A new study from ArXiv's CS.AI category argues that LLM-powered agents solving complex optimization problems through conversation consistently reach better outcomes than systems that attempt to solve the same problems in a single pass — and proposes a scalable framework for measuring exactly how much better.
Optimization problems — scheduling, resource allocation, logistics — have traditionally been the domain of specialists who translate messy human priorities into precise mathematical models. The challenge is that identifying the right objectives, constraints, and trade-offs requires sustained dialogue between technical experts and the people who actually live with the results. This paper, titled Let's Have a Conversation: Designing and Evaluating LLM Agents for Interactive Optimization, argues that large language models can bridge that gap, but only if they are built and evaluated the right way.
Why One-Shot Evaluation Falls Short
The paper's central methodological contribution is a framework for evaluating conversational optimization agents at scale — a problem that has no obvious off-the-shelf solution. Traditional benchmarks for AI systems measure a single output against a single correct answer. Conversations don't work that way: the quality of an outcome depends on the full sequence of exchanges, the stakeholder's evolving preferences, and the agent's ability to interpret ambiguous feedback.
One-shot evaluation is severely limiting: the same optimization agent converges to much higher-quality solutions through conversations.
To address this, the researchers built LLM-powered decision agents that role-play as diverse stakeholders. Each synthetic stakeholder is governed by an internal utility function — a hidden set of preferences — but communicates the way a real decision-maker would: in natural language, with all the vagueness and shifting priorities that implies. The team then generated thousands of simulated conversations around a school scheduling case study, creating enough data to draw statistically meaningful conclusions.
Tailored Agents Beat General-Purpose Chatbots
The study's second major finding concerns how optimization agents should be built. The researchers compared general-purpose chatbots against tailored optimization agents — systems equipped with domain-specific prompts and structured tools designed for the problem at hand. The specialized agents reached significantly better solutions in fewer conversational turns, according to the paper.
This matters because the obvious default for many organizations deploying AI in decision-support roles is to reach for a general-purpose model and prompt it minimally. The research provides evidence that this approach leaves substantial performance on the table. Building effective optimization agents, the authors argue, requires genuine operations research expertise — not just access to a capable language model.
The school scheduling domain was chosen as a case study, but the methodology is designed to be replicable and scalable across other optimization contexts. The researchers describe their approach as generalizable to any setting where human stakeholders must negotiate complex trade-offs with an AI system over multiple exchanges.
The Harder Problem: Modeling the Right Question
Underpinning the paper is a philosophical point that practitioners in operations research have long understood: solving an optimization problem correctly matters far less than solving the right optimization problem. Getting to the right problem formulation demands conversation — iterative clarification of what stakeholders actually want, not just what they initially say they want.

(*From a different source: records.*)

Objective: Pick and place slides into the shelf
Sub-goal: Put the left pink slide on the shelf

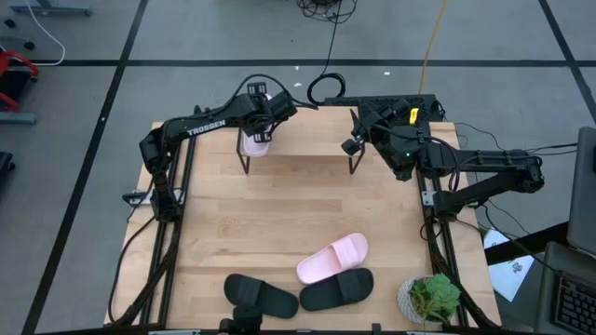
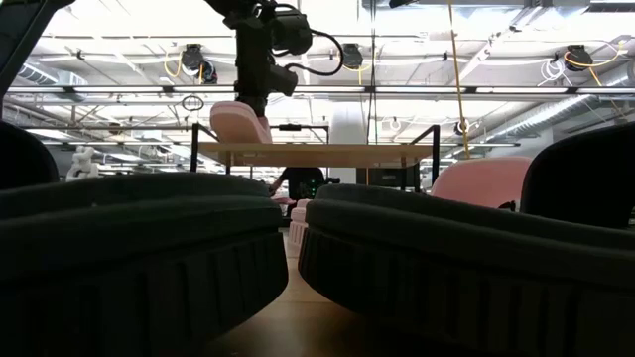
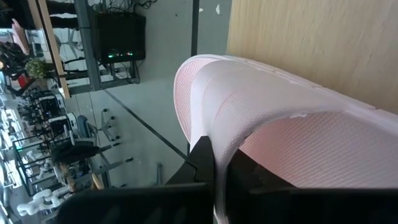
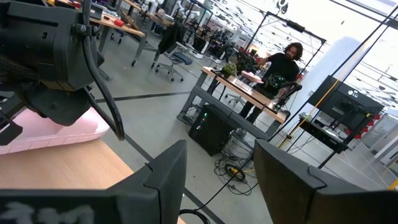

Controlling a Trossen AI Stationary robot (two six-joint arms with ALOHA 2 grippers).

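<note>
My left gripper (image 1: 260, 118) is shut on a pale pink slide (image 1: 254, 142) at the left end of the shelf (image 1: 307, 141). In the low view this slide (image 2: 241, 122) sits tilted on the plank top (image 2: 327, 152). At the shelf's right end my right gripper (image 1: 356, 131) is held level and open, with nothing between its fingers (image 4: 168, 177). The other pink slide (image 1: 332, 258) and two black slides (image 1: 337, 289) (image 1: 261, 296) lie on their soles near the table's near edge. My left gripper pinches the pink slide's wide strap at its edge (image 3: 216, 146), one finger (image 3: 200, 163) outside the strap and the other (image 3: 252, 171) under it. The fingers slant down onto it from the table's left. The slide is tilted, and its lower part looks to meet the shelf top (image 3: 311, 37).
A small potted plant (image 1: 430, 298) stands at the table's near right corner. The two black slides fill the foreground of the low view (image 2: 129, 258) (image 2: 466, 268). Bare tabletop (image 1: 279, 205) lies between the shelf and the slides. A person stands at a bench (image 4: 283, 62) beyond the table.
</note>
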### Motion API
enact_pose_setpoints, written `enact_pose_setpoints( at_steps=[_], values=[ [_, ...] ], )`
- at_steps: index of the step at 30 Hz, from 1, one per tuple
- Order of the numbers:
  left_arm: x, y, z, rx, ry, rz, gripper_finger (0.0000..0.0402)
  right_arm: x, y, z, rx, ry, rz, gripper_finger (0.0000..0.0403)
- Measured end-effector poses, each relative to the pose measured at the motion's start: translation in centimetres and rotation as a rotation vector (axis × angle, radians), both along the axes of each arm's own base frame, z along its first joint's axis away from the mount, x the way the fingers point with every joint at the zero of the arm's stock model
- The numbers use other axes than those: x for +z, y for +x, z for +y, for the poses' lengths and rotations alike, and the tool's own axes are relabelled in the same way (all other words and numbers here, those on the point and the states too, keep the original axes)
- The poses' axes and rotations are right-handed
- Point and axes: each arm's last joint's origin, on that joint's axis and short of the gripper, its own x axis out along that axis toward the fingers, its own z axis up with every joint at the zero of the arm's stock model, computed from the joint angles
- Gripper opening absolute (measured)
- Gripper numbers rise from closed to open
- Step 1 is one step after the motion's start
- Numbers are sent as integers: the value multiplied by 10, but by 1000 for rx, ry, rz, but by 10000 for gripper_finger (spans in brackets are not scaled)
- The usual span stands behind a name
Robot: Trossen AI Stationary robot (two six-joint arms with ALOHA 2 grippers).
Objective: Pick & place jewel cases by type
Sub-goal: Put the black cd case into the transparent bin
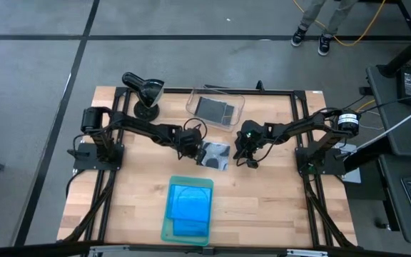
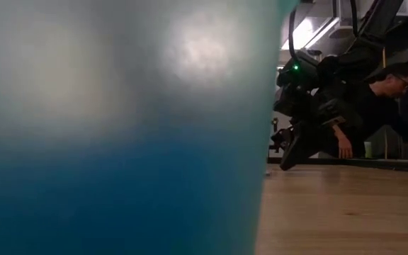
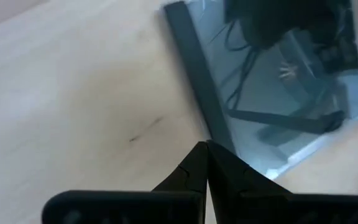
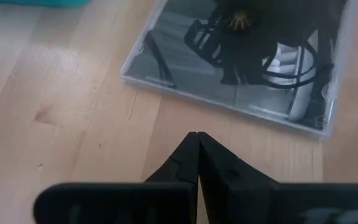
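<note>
Left pincer [image 3: 205, 149]: fingers pressed together, holding nothing; tips hover low over bare wood right at the dark spine edge of the grey case.
Right pincer [image 4: 196, 140]: fingers pressed together, holding nothing; tips sit just short of the near edge of the same case, not touching it.
Grey case on table [image 1: 214, 154]: lies flat on the wooden table [image 1: 277, 207], between the two pincers; the left one is at its one side, the right one just beside the other. Its clear lid reflects the arms above it.
Clear bin [image 1: 215, 108]: stands beyond both pincers at the far side of the table; at least one dark grey case [image 1: 216, 109] lies inside. How many are stacked there cannot be told.
Green tray [image 1: 167, 227]: sits on the near side of the table, well apart from both pincers; blue cases [image 1: 190, 205] are stacked on it. The stack appears to be more than one, exact count not clear.
Low view: almost wholly blocked by a blue-green surface close to the lens; one arm shows beyond it, and a person sits in the room behind.
Work done, judged: blue cases seem sorted to the tray; part of the grey set is in the bin.
Work left, judged: the one grey case loose on the table needs lifting into the bin; no other loose case is visible.
Risk, judged: case is thin and flat to the wood, so an edge must be raised before a grip is possible.
</note>
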Motion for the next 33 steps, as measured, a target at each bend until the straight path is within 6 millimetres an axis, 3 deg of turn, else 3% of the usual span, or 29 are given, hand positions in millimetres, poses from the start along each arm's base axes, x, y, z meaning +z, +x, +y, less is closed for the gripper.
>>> enact_pose_setpoints(
  at_steps=[13, 19, 33],
  values=[
    [4, 5, -5, -40, -120, -65, 4, -1, 0, 1, 4, -6, 7, 10],
    [5, 6, -1, -54, -161, -89, 8, -1, 2, 7, -2, -94, 15, 10],
    [6, 4, 18, -33, -198, -101, 156, 0, 6, 23, 4, -133, 3, 10]
  ],
)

This is where large language models offer something new. Previous optimization tools required stakeholders to express their preferences in formal, mathematical terms, creating a significant barrier to adoption outside specialist teams. LLM agents can accept natural language input, propose solutions, explain trade-offs in plain terms, and refine their approach based on feedback — handling the translation layer that previously required a human expert.
The paper positions this capability as a way to expand the reach of optimization technologies to decision-makers who would never interact directly with traditional solver-based tools. Whether that promise holds across domains beyond scheduling remains an open question — the current results are based on simulated stakeholders rather than real human users, which is a meaningful limitation the methodology is designed to eventually address.
Synthetic Stakeholders as a Scaling Tool
The use of LLM-powered synthetic stakeholders to generate evaluation conversations is itself a notable methodological choice. Running thousands of conversations with real human participants would be prohibitively expensive and slow. Using AI agents to simulate stakeholders makes large-scale evaluation tractable, though it introduces its own assumptions: the synthetic stakeholders are only as realistic as the utility functions and prompting strategies used to construct them.
The researchers acknowledge that their evaluation framework is a stepping stone rather than a final answer. Its value lies in enabling systematic comparison between different agent designs before costly real-world deployment — a form of pre-screening that could significantly reduce the gap between laboratory performance and practical results.
The findings also carry an implicit message for organizations building AI tools for professional use: domain expertise doesn't disappear when you add a language model. It shifts. The expertise required to prompt, structure, and constrain an optimization agent effectively is substantively similar to the expertise required to build a good optimization model in the first place.
What This Means
For organizations deploying AI in complex decision-making roles, this research is a direct argument against off-the-shelf general-purpose chatbots and in favor of purpose-built agents — and it offers a concrete methodology for measuring whether those agents are actually working.